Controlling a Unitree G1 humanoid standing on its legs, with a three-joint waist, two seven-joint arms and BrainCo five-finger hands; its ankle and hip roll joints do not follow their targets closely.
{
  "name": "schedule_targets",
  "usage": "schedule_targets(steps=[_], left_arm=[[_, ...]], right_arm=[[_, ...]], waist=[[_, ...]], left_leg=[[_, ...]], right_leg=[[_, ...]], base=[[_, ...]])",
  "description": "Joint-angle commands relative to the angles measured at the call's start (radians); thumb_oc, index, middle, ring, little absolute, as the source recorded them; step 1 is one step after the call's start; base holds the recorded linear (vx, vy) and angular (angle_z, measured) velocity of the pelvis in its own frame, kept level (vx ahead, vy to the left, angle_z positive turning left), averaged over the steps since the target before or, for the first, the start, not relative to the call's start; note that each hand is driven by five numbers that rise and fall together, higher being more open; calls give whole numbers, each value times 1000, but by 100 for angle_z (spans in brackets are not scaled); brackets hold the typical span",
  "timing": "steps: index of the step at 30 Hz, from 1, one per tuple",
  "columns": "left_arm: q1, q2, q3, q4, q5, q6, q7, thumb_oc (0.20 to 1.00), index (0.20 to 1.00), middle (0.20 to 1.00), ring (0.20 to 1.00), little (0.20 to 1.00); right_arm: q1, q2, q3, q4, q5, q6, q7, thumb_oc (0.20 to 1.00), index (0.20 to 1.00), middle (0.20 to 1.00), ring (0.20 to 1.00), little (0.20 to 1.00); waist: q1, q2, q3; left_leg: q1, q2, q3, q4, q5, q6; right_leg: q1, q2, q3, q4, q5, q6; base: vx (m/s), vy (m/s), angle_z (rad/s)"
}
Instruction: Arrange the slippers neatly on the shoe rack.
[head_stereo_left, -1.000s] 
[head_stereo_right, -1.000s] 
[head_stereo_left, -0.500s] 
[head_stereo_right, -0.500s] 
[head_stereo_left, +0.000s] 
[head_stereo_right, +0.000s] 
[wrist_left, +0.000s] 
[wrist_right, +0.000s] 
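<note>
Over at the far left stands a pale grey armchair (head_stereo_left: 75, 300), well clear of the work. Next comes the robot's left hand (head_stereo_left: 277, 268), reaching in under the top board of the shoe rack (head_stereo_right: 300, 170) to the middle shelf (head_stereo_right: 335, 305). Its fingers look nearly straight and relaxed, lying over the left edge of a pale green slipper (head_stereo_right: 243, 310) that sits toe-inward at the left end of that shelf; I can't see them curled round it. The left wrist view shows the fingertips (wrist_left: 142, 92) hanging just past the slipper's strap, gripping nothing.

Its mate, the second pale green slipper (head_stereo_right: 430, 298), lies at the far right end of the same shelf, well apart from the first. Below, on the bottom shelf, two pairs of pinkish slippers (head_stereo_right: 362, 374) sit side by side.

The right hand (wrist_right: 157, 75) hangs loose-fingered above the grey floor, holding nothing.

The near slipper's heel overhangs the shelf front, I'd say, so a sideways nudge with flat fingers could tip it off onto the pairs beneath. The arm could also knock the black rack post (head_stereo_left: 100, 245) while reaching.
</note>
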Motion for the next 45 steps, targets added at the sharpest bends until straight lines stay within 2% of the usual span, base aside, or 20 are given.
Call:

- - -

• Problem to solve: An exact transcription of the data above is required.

• Result for this task:
Controlling a Unitree G1 humanoid standing on its legs, with a three-joint waist, two seven-joint arms and BrainCo five-finger hands; its ankle and hip roll joints do not follow their targets closely.
{
  "name": "schedule_targets",
  "usage": "schedule_targets(steps=[_], left_arm=[[_, ...]], right_arm=[[_, ...]], waist=[[_, ...]], left_leg=[[_, ...]], right_leg=[[_, ...]], base=[[_, ...]])",
  "description": "Joint-angle commands relative to the angles measured at the call's start (radians); thumb_oc, index, middle, ring, little absolute, as the source recorded them; step 1 is one step after the call's start; base holds the recorded linear (vx, vy) and angular (angle_z, measured) velocity of the pelvis in its own frame, kept level (vx ahead, vy to the left, angle_z positive turning left), averaged over the steps since the target before or, for the first, the start, not relative to the call's start; note that each hand is driven by five numbers that rise and fall together, higher being more open; calls give whole numbers, each value times 1000, but by 100 for angle_z (spans in brackets are not scaled); brackets hold the typical span",
  "timing": "steps: index of the step at 30 Hz, from 1, one per tuple",
  "columns": "left_arm: q1, q2, q3, q4, q5, q6, q7, thumb_oc (0.20 to 1.00), index (0.20 to 1.00), middle (0.20 to 1.00), ring (0.20 to 1.00), little (0.20 to 1.00); right_arm: q1, q2, q3, q4, q5, q6, q7, thumb_oc (0.20 to 1.00), index (0.20 to 1.00), middle (0.20 to 1.00), ring (0.20 to 1.00), little (0.20 to 1.00); waist: q1, q2, q3; left_leg: q1, q2, q3, q4, q5, q6; right_leg: q1, q2, q3, q4, q5, q6; base: vx (m/s), vy (m/s), angle_z (rad/s)"
}
Instruction: Arrange the slippers neatly on the shoe rack.
[head_stereo_left, -1.000s] 
[head_stereo_right, -1.000s] 
[head_stereo_left, -0.500s] 
[head_stereo_right, -0.500s] 
[head_stereo_left, +0.000s] 
[head_stereo_right, +0.000s] 
[wrist_left, +0.000s] 
[wrist_right, +0.000s] 
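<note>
Over at the far left stands a pale grey armchair (head_stereo_left: 75, 300), well clear of the work. Next comes the robot's left hand (head_stereo_left: 277, 268), reaching in under the top board of the shoe rack (head_stereo_right: 300, 170) to the middle shelf (head_stereo_right: 335, 305). Its fingers look nearly straight and relaxed, lying over the left edge of a pale green slipper (head_stereo_right: 243, 310) that sits toe-inward at the left end of that shelf; I can't see them curled round it. The left wrist view shows the fingertips (wrist_left: 142, 92) hanging just past the slipper's strap, gripping nothing.

Its mate, the second pale green slipper (head_stereo_right: 430, 298), lies at the far right end of the same shelf, well apart from the first. Below, on the bottom shelf, two pairs of pinkish slippers (head_stereo_right: 362, 374) sit side by side.

The right hand (wrist_right: 157, 75) hangs loose-fingered above the grey floor, holding nothing.

The near slipper's heel overhangs the shelf front, I'd say, so a sideways nudge with flat fingers could tip it off onto the pairs beneath. The arm could also knock the black rack post (head_stereo_left: 100, 245) while reaching.
</note>
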Motion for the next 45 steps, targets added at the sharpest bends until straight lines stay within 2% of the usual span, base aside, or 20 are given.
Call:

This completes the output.